Practically speaking, portfolio managers also rely on their own practitioner experience and market knowledge to assess the future success of any investment factor. Certain market trends or risk environments may bode well for particular factors and poorly for others. This awareness allows our portfolio managers to more effectively assess risk on a real-time basis.
Dennis Walsh: Active management has always been about uncovering opportunities before they are priced in by the broader market. The exponential growth in data is fueling our investment decisions and research agenda. We’re seeking to push boundaries by moving beyond conventional data sources and leveraging alternative forms of data to gain an informational edge.
Today, we’re able to process more data more quickly, in an effort to uncover insights and connections that aren’t as obvious to other investors. Given new data availability and the development of machine learning techniques to learn quickly from such data, we are only at the beginning of this Data Revolution that we believe is transforming every industry globally.
Osman Ali: Machine learning techniques allow us the flexibility to create dynamic models that adapt to the data. Quantitative techniques in the past relied on more simplistic rules for ranking companies based on certain pre-determined metrics—take price-to-book, for example—newer machine learning techniques allow algorithms to learn and adapt from constantly changing data.
Natural language processing, or NLP, uses computers to read and interpret vast amounts of text, enabling us to incorporate textual data in multiple languages from a variety of sources. One of the more obvious NLP applications is to gauge sentiment in the text—is the tone in the news articles or research reports being published on a company positive or negative? An extension of NLP is topic modeling—summarizing a large body of text into topics and themes that are easily understood by humans, but can also be used for systematic analysis in statistical and machine learning applications. For example, what subjects did company management focus on in their earnings call this quarter versus last quarter?
NLP also allows us to pick up on subtle relationships between companies that might otherwise go unnoticed—we call this intercompany momentum. Traditional momentum focuses on the persistence of price movements for a single security, while intercompany momentum seeks to understand how the movement in price of one security might impact, albeit subtly, the movement in price of other related securities. These not-so-obvious relationships can be assembled from the clustering of companies in text-based data, appearing together in news articles, regulatory filings or research reports.
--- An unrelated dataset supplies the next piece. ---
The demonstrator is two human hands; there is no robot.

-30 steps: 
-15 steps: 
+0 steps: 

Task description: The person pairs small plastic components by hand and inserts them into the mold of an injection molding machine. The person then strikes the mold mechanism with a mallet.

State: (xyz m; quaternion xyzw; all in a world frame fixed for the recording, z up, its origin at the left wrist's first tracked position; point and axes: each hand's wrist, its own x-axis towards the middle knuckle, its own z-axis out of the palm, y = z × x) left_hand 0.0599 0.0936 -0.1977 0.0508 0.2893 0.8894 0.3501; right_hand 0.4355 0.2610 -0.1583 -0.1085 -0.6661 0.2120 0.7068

Dennis Walsh: We feel that the information asymmetry in emerging markets may create opportunities for data-driven investors like ourselves. A lack of available data is a sign of mispricing and uncertainty, and investors who are diligent enough to analyze and uncover potential opportunities in this environment may be rewarded. With 4,000 companies in the emerging market universe, spanning 23 countries across 6 continents, it can be a challenge to capture and digest vast amounts of disparate information, especially since the quality of data or reporting governance standards in some of these countries is lacking. Our experience and sophisticated techniques make us well-positioned to act in this space and analyze potential investments without necessarily requiring us to have analysts locally based around the world. This centralization of data processing is more scalable and allows us to cover a wider breadth of companies when compared to traditional methods.